So – let’s just… ditch the metaphors and get right into the mess.

Follow me to spoiler land…

So…

Trigger Warnings.

I guess this is the sort of book that warrants one. I do not object to such things – and sometimes think the shoulder shrug way people can often dismiss them is very callous. To warn of content does not mean to close the door. It is just a label, conveying what is inside.

This book has a lot of cutting. A lot of self harm.

It also has rape. A lot of rape. Violence. Abuse. Pedophilia.

It does not describe the rape or the violence in detail, but it does not shy away from stating them. It does linger more on the self harm – but that seems fitting to the story as it is happening in real time, so to speak, and is the lens through which all the other trauma is examined. The body horror is used for this as well, though I am uncertain body horror is the correct label for it. Our main character’s body is deeply damaged – from injury as well as self harm – and it is horrible, but it’s not written to gross us out  but to cause us to reflect on our own bodies and how much they are entangled in our identities and sense of self.

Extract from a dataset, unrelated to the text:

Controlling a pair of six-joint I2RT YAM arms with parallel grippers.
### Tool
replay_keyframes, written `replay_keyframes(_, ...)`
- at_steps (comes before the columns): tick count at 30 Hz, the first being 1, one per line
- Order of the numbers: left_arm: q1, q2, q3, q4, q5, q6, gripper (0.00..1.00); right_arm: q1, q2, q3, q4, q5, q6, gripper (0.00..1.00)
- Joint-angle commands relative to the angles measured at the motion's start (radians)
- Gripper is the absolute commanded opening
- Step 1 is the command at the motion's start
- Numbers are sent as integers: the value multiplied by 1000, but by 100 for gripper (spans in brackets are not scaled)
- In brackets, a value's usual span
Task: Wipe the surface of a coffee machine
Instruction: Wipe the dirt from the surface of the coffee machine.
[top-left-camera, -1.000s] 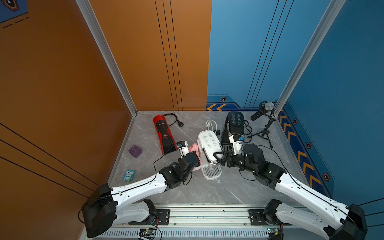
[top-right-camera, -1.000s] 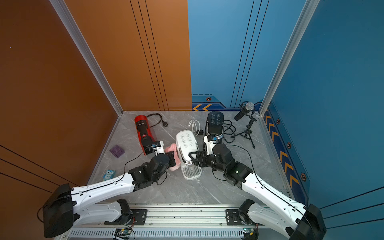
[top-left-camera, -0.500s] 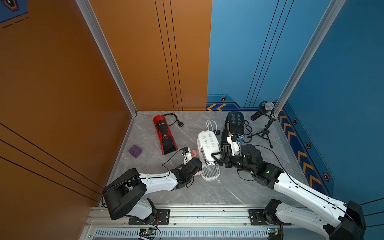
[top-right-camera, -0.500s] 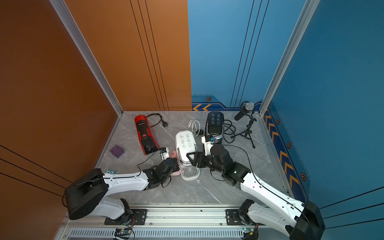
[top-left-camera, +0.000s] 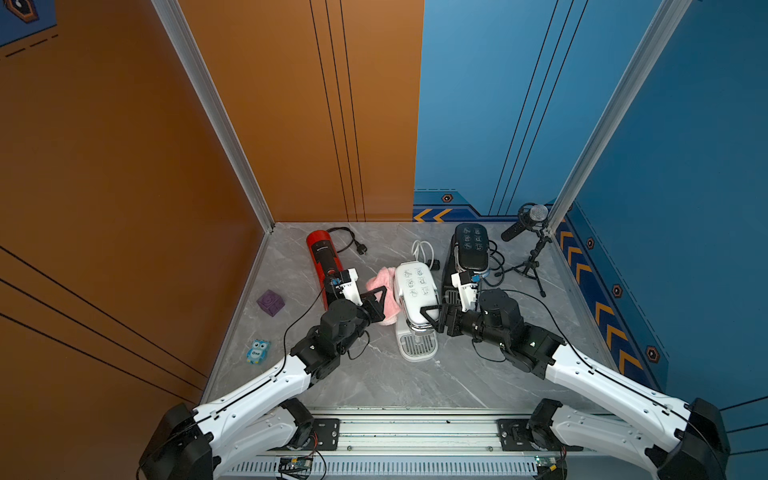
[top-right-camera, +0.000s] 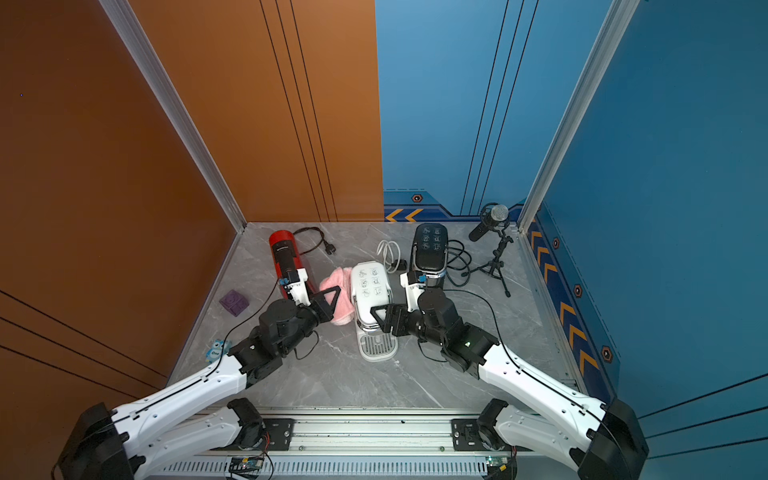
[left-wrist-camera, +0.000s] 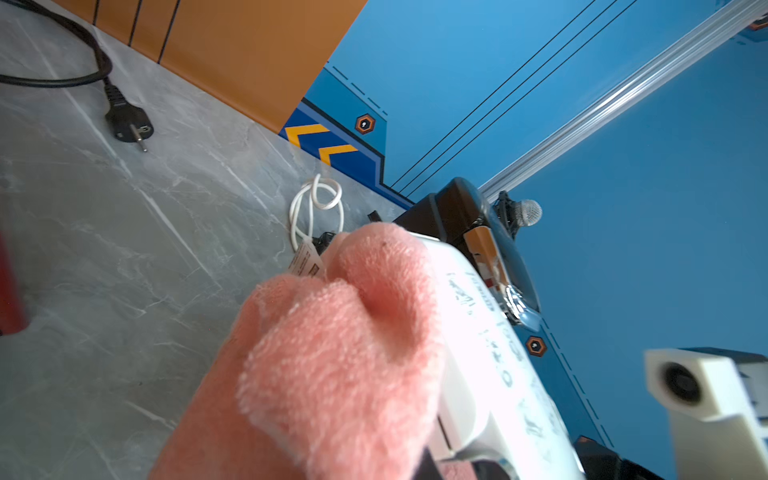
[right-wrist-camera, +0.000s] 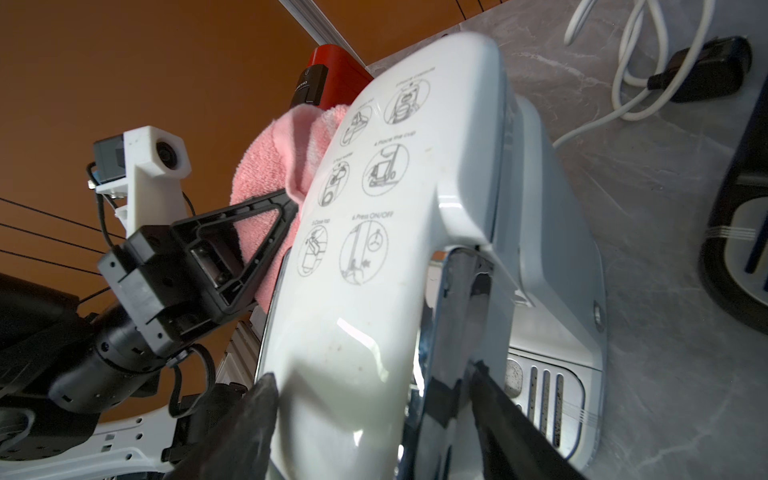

Listen, a lot of people have read this book and taken away completely different things from it. Some saw it as a statement on the beauty of kindness. Some saw it as tragedy porn. Others saw it as a testament to the gay experience. People are prone to project themselves onto certain characters and thus relate to them more. Reading is a complicated business and the large majority of every story always resides in your head. So what I read and what you read are always gonna be different. But this is my blog so obviously, it’s just my opinion here.

“None of them really wanted to listen to someone else’s story anyway; they only wanted to tell their own.” 

With all that said – let’s talk about Jude.

The cover image for this book is a photograph by Peter Hujar, called Orgasmic Man. The entire time I read this book, and continually closed it to breath, staring down at the cover, I did not realize it was a picture of a man in sexual climax. Of course, now that I do know – it’s all I see. I still see the anguished man of my original interpretation, but I also see the torrent of body chemistry and release, of blinding surrender. How can I see both? Which is true?

Who is Jude? Is he the lies he tells everyone? Or is he something inbetween?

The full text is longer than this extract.